Keywords: anodized aluminium oxide, catalytic hydrogen combustion, metallic core


 

 

INTRODUCTION

It is estimated that 2.8 billion people worldwide rely on the combustion of solid carbon fuel, resulting in 4 million premature deaths annually due to deaths related to poor domestic air quality.1-3 Solid-carbon fuel combustion during household cooking and spatial heating is a serious health concern and can lead to various respiratory diseases and premature death.1 Children and the elderly are more susceptible to such diseases; 4 children in households using solid fuels are more likely to develop pneumonia when compared to children in households that do not use solid fuels. 5-6 Also, particulate matter has been identified as one of the major pollutants and accumulates closer to the ground, making it easily inhaled by children under the age of 5 years.7-8

As an alternative and cleaner fuel, the use of hydrogen as an energy carrier is considered a suitable replacement for solid-carbon fuels. This consideration is mainly due to the occlusion of pollutant emissions, such as COx, SOx, and particulate matter, during combustion.9-10 The combustion reaction proceeds according to the following reaction:

Considering Reaction 1, hydrogen can be combusted in a confined space without consequential health implications as the only byproduct is water. Hydrogen is produced via several processes, e.g., electrochemical,11-15 photo-electrochemical,16-17 photocatalytic,18-19 photochemical,20-21 thermochemical,22-23, and various niche and biological processes.24-32 Currently, the majority of hydrogen is produced from fossil fuels, and trace amounts of by-products such as CH4, CO2, and CO will be present.33-34 Likely, the inclusion of the latter by-products will not appreciably affect the indoor air quality; CO is, however, a major health issue as exposure of more than 100 ppm is dangerous to human health.35-37 Also, hydrogen produced from fossil fuels is not as accessible as electrochemically produced hydrogen when considering Sub-Saharan Africa. For instance, decentralized and small-scale electrolyzers operating on solar energy can be commissioned relatively easily as oppose to large steam-methane reformation plants.

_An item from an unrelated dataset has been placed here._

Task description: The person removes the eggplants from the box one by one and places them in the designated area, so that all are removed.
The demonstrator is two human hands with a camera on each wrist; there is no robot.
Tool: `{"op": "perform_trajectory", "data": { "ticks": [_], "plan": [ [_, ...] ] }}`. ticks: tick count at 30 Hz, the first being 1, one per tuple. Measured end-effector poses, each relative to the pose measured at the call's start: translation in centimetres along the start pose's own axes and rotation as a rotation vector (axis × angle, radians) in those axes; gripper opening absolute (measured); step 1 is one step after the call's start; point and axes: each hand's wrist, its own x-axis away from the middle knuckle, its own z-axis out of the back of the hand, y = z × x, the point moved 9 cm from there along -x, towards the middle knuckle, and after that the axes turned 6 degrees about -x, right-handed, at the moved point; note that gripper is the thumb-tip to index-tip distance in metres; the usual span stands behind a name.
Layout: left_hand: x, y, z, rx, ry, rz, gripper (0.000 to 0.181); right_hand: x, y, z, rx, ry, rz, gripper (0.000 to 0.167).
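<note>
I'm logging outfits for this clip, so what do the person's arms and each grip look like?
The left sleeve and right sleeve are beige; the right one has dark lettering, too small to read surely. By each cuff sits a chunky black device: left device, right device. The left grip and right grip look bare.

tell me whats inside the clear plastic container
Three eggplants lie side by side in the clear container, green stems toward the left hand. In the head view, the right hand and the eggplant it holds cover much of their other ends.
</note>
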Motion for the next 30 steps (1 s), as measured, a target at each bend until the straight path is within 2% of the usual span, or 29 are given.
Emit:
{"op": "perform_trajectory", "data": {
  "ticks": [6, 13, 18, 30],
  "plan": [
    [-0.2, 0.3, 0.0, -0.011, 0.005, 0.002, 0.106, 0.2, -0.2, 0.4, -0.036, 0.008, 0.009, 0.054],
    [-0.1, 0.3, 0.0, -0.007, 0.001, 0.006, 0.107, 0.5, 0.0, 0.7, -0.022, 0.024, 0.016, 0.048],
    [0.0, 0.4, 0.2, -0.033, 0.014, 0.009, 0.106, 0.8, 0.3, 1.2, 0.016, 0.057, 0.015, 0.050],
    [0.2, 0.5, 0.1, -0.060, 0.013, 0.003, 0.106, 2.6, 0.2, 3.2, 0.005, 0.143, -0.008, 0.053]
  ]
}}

It is not uncommon for electrical grids to be unstable or unavailable for extended periods in rural areas in developing countries, which in turn, negatively affects economic growth.38 Typically, such rural areas rely on expensive diesel energy, pricing approximately $1 per kilowatt/ hour (kWh), whereas solar energy is accessible at roughly $0.20 per kWh. 39 Therefore, it is evident that the utilization of solar power will benefit rural areas where electricity is not easily accessible. However, the utilization of renewable energy is curtailed by daily intermittence, e.g., periods of low wind speed and night.40 Therefore, an approach to store energy is essential for uninterrupted electrical supply.41 Several technologies exist, e.g., pumped hydro-storage, thermal energy, and batteries.42 The latter technologies are generally employed on a small to medium scale and require relatively significant capital investment.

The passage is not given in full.